2. The VAD apparatus according to claim 1, wherein the VADD is generated by the voice activity calculator by using sub-band segmental signal to noise ratio (SNR) based VADPS.
3. The VAD apparatus according to claim 1, wherein the value of the at least one VADP of the WSPDS associated with the current working state is calculated using a predetermined voice activity detection processing algorithm provided for the current working state of the VAD apparatus.
4. The VAD apparatus according to claim 1, wherein the VAD apparatus is switchable between different working states according to configurable working state transition conditions.
5. The VAD apparatus according to claim 1, wherein the working states of the VAD apparatus comprise a normal working state and an offset working state.
6. The VAD apparatus according to claim 5, wherein VADP corresponding to the normal working state and VADP corresponding to the offset working state are determined by different non-linear functions.
7. The VAD apparatus according to claim 5, wherein in the normal working state of the VAD apparatus, when the VADD indicates a voice activity being present in a previous frame of the input audio signal and a voice activity being absent in a current frame of the input audio signal, a change from voice activity being present to voice activity being absent in the input audio signal is detected.

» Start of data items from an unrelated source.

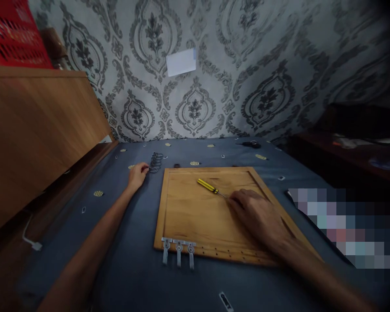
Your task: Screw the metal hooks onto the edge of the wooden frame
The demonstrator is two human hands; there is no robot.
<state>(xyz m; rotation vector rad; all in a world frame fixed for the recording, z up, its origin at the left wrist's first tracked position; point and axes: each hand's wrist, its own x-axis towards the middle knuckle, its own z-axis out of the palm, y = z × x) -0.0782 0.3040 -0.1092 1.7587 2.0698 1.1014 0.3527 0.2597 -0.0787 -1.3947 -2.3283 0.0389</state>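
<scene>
A wooden board (195, 216) lies flat on a dark blue patterned cloth (133, 268). Three metal hooks (178, 251) are fixed along its near edge, beside a row of small holes. A yellow-handled screwdriver (208, 186) rests on the board. My right hand (253, 212) lies on the board with its fingertips at the screwdriver's metal tip, fingers curled. My left hand (138, 175) reaches out to the left of the board, fingers pinched at a small pile of loose metal hooks (155, 162) on the cloth.
A wooden cabinet (35, 130) stands along the left, with a red crate (13, 34) on top. A patterned wall (214, 65) with a white card rises behind. A white cable end (35, 245) lies at the left. A dark shelf (354, 143) sits at the right.
</scene>
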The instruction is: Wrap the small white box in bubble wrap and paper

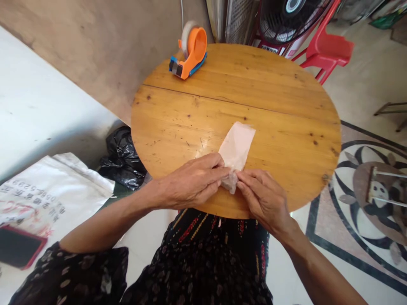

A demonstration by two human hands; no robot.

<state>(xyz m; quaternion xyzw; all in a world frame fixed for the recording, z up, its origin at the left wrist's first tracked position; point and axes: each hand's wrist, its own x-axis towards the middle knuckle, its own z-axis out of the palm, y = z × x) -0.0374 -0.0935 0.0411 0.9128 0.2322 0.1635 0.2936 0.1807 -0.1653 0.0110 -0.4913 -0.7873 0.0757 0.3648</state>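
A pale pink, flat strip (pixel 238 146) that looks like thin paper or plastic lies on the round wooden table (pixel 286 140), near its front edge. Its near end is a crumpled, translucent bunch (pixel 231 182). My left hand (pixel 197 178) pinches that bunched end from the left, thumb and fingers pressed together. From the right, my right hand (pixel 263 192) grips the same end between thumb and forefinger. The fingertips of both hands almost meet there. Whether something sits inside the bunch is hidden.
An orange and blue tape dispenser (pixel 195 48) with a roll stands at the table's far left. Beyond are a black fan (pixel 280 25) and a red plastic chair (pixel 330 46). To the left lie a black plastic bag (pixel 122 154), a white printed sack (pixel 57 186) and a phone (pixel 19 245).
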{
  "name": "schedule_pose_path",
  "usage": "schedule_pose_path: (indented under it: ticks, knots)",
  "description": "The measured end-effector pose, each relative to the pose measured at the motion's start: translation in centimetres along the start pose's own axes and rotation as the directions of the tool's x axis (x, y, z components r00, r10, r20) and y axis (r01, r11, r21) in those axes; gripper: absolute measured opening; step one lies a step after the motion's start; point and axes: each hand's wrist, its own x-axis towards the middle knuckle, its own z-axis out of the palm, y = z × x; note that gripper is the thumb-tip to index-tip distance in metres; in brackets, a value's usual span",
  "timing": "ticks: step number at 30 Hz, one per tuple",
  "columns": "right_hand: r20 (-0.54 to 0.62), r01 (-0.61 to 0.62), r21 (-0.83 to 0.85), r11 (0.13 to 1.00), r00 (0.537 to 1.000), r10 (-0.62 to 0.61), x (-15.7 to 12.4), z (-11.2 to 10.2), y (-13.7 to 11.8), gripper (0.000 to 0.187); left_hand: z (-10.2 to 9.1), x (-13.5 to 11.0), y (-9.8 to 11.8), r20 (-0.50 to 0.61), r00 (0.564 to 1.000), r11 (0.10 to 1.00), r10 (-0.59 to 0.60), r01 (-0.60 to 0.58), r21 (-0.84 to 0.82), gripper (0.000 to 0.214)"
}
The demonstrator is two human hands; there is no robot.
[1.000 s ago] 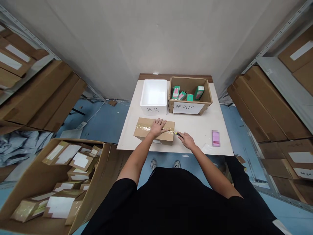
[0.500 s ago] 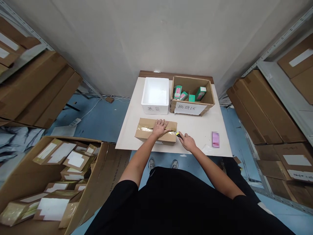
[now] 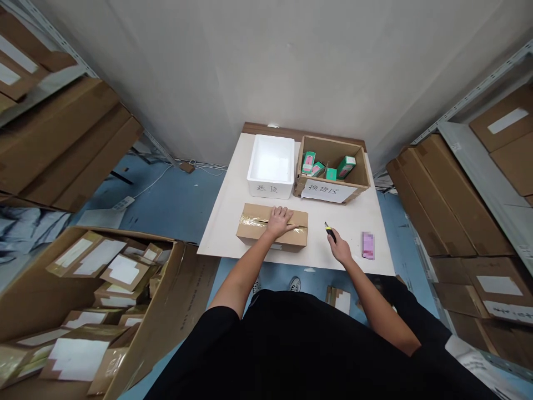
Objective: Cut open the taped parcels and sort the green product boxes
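Observation:
A taped cardboard box [image 3: 254, 229] lies near the front edge of the table, with a slit along the tape on its top. My left hand [image 3: 280, 222] rests flat on that top, fingers spread. To the right of the box and apart from it, my right hand [image 3: 340, 248] grips a yellow and black utility knife [image 3: 330, 233], its blade pointing up and away from me. Behind the box stand a white foam box [image 3: 270, 189] with handwriting on its front and an open carton [image 3: 358, 191] holding several green and pink small boxes [image 3: 346, 166].
The table [image 3: 220, 222] has a blurred-out purple item [image 3: 368, 245] at its right. A large carton [image 3: 177, 278] full of parcels stands at lower left. Shelves with boxes [image 3: 449, 194] flank both sides. A person's dark sleeve [image 3: 400, 297] shows at lower right.
My right hand with the utility knife has moved right, away from the box's end. My left hand stays on the box. The view has shifted slightly.

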Motion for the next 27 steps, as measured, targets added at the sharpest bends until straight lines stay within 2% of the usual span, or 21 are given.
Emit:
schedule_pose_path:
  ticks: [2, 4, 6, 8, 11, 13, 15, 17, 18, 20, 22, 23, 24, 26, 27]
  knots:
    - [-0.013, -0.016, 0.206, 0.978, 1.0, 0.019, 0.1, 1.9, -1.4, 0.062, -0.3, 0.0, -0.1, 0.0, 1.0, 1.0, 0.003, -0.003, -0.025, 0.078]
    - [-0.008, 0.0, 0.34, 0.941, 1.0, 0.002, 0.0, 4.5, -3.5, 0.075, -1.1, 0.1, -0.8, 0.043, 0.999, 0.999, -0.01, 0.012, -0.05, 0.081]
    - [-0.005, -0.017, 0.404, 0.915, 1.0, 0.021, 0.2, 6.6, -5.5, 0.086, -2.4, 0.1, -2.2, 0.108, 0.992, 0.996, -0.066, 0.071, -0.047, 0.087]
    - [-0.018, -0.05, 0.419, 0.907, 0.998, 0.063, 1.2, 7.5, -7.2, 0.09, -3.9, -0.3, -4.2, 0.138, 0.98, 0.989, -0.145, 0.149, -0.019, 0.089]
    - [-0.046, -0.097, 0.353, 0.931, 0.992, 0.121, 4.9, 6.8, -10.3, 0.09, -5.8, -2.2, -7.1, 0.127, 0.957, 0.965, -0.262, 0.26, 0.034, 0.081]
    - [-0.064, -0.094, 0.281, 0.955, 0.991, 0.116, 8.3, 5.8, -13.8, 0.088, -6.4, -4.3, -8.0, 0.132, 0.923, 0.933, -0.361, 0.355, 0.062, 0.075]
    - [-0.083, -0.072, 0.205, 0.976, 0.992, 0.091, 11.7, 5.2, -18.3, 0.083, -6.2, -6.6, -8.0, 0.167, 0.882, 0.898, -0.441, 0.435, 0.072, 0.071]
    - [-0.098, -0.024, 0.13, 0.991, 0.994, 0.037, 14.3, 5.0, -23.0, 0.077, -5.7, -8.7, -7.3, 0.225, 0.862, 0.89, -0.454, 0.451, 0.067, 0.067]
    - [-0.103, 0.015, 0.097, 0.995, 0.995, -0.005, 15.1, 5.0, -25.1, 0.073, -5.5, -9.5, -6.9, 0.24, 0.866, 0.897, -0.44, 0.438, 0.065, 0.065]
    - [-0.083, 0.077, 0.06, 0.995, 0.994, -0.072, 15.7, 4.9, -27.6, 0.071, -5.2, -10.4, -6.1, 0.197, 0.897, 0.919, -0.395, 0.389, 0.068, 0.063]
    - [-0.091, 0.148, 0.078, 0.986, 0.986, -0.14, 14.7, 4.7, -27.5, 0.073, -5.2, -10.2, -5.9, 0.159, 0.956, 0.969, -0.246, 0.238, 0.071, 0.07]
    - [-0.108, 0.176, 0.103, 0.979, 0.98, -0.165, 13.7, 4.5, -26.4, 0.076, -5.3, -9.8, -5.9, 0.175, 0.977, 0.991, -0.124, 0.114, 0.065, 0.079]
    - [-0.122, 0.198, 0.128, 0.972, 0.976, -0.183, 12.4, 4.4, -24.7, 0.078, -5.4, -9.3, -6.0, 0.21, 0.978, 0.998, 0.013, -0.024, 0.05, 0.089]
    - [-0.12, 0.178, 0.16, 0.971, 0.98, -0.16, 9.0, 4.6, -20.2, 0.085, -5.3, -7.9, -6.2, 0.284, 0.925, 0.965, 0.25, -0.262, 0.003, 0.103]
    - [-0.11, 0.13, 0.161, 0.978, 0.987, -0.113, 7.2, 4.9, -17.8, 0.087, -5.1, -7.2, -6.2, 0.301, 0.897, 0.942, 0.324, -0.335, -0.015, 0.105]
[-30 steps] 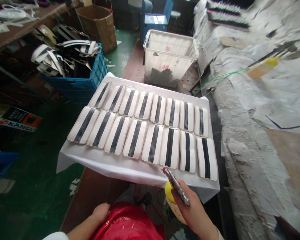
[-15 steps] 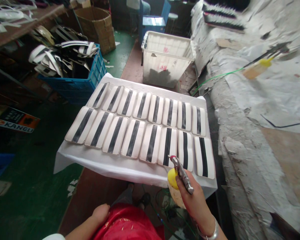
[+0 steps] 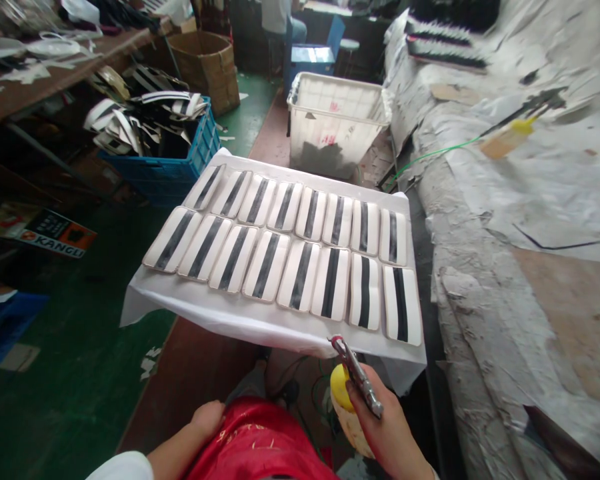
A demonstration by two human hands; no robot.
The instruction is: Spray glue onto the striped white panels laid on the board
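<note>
"Pointing its red tip [image 3: 337,342] toward the striped panels [image 3: 344,287], the spray gun [image 3: 357,379] sits where, exactly?"

"By the near edge of the white sheet [image 3: 275,336], as the head view shows it; its height above the cloth is hard to tell. The right hand [image 3: 389,421] is wrapped round it, and a yellow-topped bottle [image 3: 349,420] hangs beneath."

"And the left hand [image 3: 209,419]?"

"It rests beside the red apron [image 3: 265,440], apparently touching. Its fingers are hidden, so whether it grips anything cannot be told."

"How do the panels lie?"

"Flat on the sheet, in two rows of eight, each pale with a dark band down its length."

"What could go wrong there?"

"If the gun sprays, as it seems built to, a tilted wrist or stray squeeze could spatter the pale margins. Packed so closely, a neighbouring panel could catch it too."

"And the bottle?"

"Swung low, it could snag the sheet's overhang and drag the panels out of line, since they seem to lie loose."

"Farther out?"

"A white bin [image 3: 307,130] stands beyond the far edge, a heaped blue crate [image 3: 150,177] to its left. A green hose [image 3: 430,155] leads toward a second bottle [image 3: 503,142] on the right; a bump might tug it."
</note>
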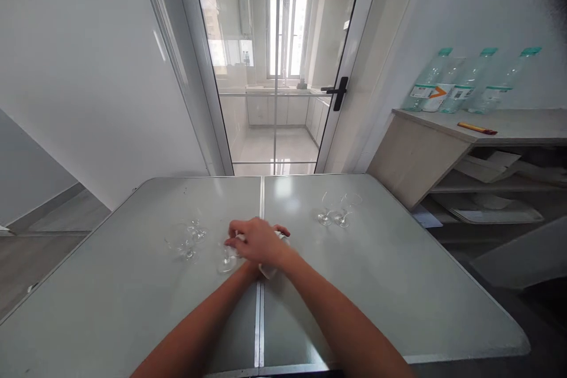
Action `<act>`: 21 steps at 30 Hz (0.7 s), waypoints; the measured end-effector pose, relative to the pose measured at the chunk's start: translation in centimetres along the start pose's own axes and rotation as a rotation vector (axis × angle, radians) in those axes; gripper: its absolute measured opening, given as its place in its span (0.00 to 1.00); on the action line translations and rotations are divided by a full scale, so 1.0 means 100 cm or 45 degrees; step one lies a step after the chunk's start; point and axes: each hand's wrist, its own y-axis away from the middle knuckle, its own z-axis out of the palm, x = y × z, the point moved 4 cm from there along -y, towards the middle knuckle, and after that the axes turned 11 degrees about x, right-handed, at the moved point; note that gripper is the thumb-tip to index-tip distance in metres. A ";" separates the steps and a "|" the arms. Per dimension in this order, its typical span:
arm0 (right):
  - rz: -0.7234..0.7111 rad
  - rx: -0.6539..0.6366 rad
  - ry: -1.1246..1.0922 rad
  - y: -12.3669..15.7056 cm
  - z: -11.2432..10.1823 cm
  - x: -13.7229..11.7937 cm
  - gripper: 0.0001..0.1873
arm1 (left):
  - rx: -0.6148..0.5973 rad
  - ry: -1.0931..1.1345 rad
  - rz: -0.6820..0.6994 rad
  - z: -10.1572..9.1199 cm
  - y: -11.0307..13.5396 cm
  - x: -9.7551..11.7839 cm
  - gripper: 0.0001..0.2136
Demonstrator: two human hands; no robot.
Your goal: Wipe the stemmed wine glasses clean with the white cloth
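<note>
My right hand (259,242) lies over the middle of the grey folding table (381,283), its fingers curled down around a clear stemmed glass (228,260) whose foot shows just left of the hand. Something white and glassy (269,272) peeks out under the wrist. My left hand is almost wholly hidden beneath the right one. Only its forearm (208,319) shows, running up to the same spot. Two empty stemmed glasses (182,241) stand to the left of my hands, and two more (335,212) stand to the right, further back.
A glass sliding door (277,65) behind the table opens onto a kitchen. At the right, a wooden shelf unit (416,153) carries three plastic bottles (465,80) and a yellow pen-like object (476,127). A seam (261,201) divides the tabletop.
</note>
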 end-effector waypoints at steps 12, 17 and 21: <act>0.438 0.274 -0.600 0.063 -0.089 0.104 0.19 | -0.558 0.685 -0.590 -0.002 0.006 0.021 0.24; 0.552 0.352 -0.690 0.069 -0.069 0.118 0.25 | -0.369 0.593 -0.530 0.004 0.011 0.013 0.19; 0.670 0.374 -0.882 0.079 -0.057 0.120 0.33 | -0.144 0.602 -0.399 -0.003 0.006 0.010 0.20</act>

8. The VAD apparatus according to claim 5, wherein when, in the normal working state of the VAD apparatus, it is detected that a voice activity is present in a previous frame of the input audio signal and a voice activity is absent in a current frame of the input audio signal, the VAD apparatus is switched from the normal working state to the offset working state.
9. The VAD apparatus according to claim 5, wherein the VADD generated in the offset working state is an intermediate voice activity detection decision (VADDint) when the VADD indicates that a voice activity is absent in the current frame of the input audio signal.
10. The VAD apparatus according to claim 9, wherein the VADDint undergoes a hard hangover processing to provide a final voice activity detection decision (VADDfin).
11. The VAD apparatus according to claim 5, wherein the VAD apparatus is switched from the normal working state to the offset working state when the VADD generated by the voice activity calculator in the normal working state indicates an absence of voice activity in the input audio signal and a soft hangover counter (SHC) exceeds a predetermined threshold counter value.
12. The VAD apparatus according to claim 5, wherein the VAD apparatus is switched from the offset working state to the normal working state when a soft hangover counter (SHC) does not exceed a predetermined threshold counter value.
13. The VAD apparatus according to claim 11, wherein the input audio signal includes a sequence of audio signal frames and the SHC is decremented in the offset working state for each received audio signal frame until the predetermined threshold counter value is reached.
14. The VAD apparatus according to claim 11, wherein when a predetermined number of consecutive active audio signal frames of the input audio signal are detected, the SHC is reset to a counter value depending on a long-term signal to noise ratio (LSNR) of the input audio signal.
15. The VAD apparatus according to claim 11, wherein an active audio signal frame is detected when a calculated voice metric of the audio signal frame exceeds a predetermined voice metric threshold value and a pitch stability of the audio signal frame is below a predetermined stability threshold value.
16. The VAD apparatus according to claim 1, wherein the one or more VADP of the WSPDS of the working state of the VAD apparatus comprises one or more of:
one or more energy based decision parameters;
one or more spectral envelope based decision parameters; and
one or more statistic based decision parameters.
17. The VAD apparatus according to claim 10, further comprising a hard hangover processing unit, wherein the VADDint generated by the voice activity calculator is applied to the hard hangover processing unit for performing a hard hangover of the applied VADDint.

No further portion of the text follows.